» Work instructions
Exact reproduction required: print each line of the material below.

» Listed records
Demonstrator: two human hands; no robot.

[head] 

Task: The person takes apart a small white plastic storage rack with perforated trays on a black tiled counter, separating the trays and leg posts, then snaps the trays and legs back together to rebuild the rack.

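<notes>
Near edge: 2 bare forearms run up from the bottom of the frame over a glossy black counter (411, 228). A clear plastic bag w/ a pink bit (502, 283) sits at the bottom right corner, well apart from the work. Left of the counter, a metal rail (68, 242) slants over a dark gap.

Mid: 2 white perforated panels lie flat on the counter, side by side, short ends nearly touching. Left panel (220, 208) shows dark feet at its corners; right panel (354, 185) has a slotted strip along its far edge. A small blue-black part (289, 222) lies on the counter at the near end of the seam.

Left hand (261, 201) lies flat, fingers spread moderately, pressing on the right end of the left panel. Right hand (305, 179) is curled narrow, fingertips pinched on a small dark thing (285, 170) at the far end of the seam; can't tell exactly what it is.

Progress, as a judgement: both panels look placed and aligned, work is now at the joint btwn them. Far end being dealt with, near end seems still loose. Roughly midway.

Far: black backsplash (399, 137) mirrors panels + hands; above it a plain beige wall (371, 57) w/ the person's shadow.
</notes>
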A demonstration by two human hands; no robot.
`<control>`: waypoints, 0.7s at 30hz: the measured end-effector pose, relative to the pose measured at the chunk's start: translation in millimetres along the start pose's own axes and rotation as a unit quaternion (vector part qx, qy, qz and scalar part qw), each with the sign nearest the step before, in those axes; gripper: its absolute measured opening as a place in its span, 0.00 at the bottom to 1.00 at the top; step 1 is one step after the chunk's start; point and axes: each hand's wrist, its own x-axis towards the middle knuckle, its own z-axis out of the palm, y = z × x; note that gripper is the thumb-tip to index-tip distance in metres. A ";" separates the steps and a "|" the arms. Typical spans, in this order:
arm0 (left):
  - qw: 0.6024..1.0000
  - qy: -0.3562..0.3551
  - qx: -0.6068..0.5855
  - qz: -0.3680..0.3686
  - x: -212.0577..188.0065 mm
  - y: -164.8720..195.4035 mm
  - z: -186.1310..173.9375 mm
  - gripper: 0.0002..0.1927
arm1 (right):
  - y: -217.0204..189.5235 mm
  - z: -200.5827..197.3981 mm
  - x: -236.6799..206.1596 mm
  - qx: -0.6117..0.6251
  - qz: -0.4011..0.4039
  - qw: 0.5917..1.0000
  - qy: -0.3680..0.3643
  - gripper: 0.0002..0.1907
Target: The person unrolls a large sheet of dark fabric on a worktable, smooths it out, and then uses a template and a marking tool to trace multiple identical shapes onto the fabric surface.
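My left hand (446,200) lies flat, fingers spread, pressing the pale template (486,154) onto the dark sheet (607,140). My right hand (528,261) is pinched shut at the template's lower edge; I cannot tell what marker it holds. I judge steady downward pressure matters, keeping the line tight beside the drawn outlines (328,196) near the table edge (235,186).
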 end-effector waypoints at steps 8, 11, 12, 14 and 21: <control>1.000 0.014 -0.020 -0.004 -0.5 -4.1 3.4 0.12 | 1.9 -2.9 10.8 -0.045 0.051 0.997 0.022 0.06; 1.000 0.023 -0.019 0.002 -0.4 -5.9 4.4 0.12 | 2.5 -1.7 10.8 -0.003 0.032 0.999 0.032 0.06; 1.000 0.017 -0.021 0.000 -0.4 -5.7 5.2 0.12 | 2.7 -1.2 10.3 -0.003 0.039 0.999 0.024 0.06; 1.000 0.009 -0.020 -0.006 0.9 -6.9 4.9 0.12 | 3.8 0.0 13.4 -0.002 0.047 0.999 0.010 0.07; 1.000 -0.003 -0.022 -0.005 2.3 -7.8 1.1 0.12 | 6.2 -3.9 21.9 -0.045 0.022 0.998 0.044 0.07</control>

» Answer area
Demonstrator: two human hands; no robot.

[head] 

Task: The person takes apart a small white plastic storage rack with perforated trays on a black tiled counter, separating the trays and leg posts, then snaps the trays and legs back together to rebuild the rack.

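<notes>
Near edge: 2 bare forearms run up from the bottom of the frame over a glossy black counter (411, 228). A clear plastic bag w/ a pink bit (502, 283) sits at the bottom right corner, well apart from the work. Left of the counter, a metal rail (68, 242) slants over a dark gap.

Mid: 2 white perforated panels lie flat on the counter, side by side, short ends nearly touching. Left panel (220, 208) shows dark feet at its corners; right panel (354, 185) has a slotted strip along its far edge. A small blue-black part (289, 222) lies on the counter at the near end of the seam.

Left hand (261, 201) lies flat, fingers spread moderately, pressing on the right end of the left panel. Right hand (305, 179) is curled narrow, fingertips pinched on a small dark thing (285, 170) at the far end of the seam; can't tell exactly what it is.

Progress, as a judgement: both panels look placed and aligned, work is now at the joint btwn them. Far end being dealt with, near end seems still loose. Roughly midway.

Far: black backsplash (399, 137) mirrors panels + hands; above it a plain beige wall (371, 57) w/ the person's shadow.
</notes>
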A demonstration by two human hands; no robot.
`<control>`: waypoints, 0.7s at 30hz: the measured end-effector pose, relative to the pose measured at the chunk's start: translation in millimetres along the start pose's own axes and rotation as a unit quaternion (vector part qx, qy, qz and scalar part qw), each with the sign nearest the step before, in those axes; gripper: its absolute measured opening as a place in its span, 0.00 at the bottom to 1.00 at the top; step 1 is one step after the chunk's start; point and axes: each hand's wrist, its own x-axis towards the middle knuckle, its own z-axis out of the palm, y = z × x; note that gripper is the thumb-tip to index-tip distance in metres. A ";" separates the steps and a "|" the arms. Typical spans, in this order:
arm0 (left):
  - qw: 0.6024..1.0000
  - qy: -0.3562..0.3551
  - qx: -0.6068..0.5855
  - qz: -0.3680..0.3686
  - x: -212.0577..188.0065 mm
  - y: -164.8720..195.4035 mm
  - z: -186.1310..173.9375 mm
  - gripper: 0.0002..0.1927
arm1 (right):
  - y: -217.0204..189.5235 mm
  - z: -200.5827..197.3981 mm
  - x: -236.6799..206.1596 mm
  - qx: -0.6117..0.6251
  - qz: -0.4011..0.4039
  - qw: 0.5917..1.0000
  - qy: -0.3680..0.3643
  - gripper: 0.0002..0.1907
Target: The person unrolls a large sheet of dark fabric on a worktable, smooths it out, and then uses a template and a marking tool to trace multiple identical shapes onto the fabric surface.
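My left hand (446,200) lies flat, fingers spread, pressing the pale template (486,154) onto the dark sheet (607,140). My right hand (528,261) is pinched shut at the template's lower edge; I cannot tell what marker it holds. I judge steady downward pressure matters, keeping the line tight beside the drawn outlines (328,196) near the table edge (235,186).
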 end-effector waypoints at steps 8, 11, 12, 14 and 21: <control>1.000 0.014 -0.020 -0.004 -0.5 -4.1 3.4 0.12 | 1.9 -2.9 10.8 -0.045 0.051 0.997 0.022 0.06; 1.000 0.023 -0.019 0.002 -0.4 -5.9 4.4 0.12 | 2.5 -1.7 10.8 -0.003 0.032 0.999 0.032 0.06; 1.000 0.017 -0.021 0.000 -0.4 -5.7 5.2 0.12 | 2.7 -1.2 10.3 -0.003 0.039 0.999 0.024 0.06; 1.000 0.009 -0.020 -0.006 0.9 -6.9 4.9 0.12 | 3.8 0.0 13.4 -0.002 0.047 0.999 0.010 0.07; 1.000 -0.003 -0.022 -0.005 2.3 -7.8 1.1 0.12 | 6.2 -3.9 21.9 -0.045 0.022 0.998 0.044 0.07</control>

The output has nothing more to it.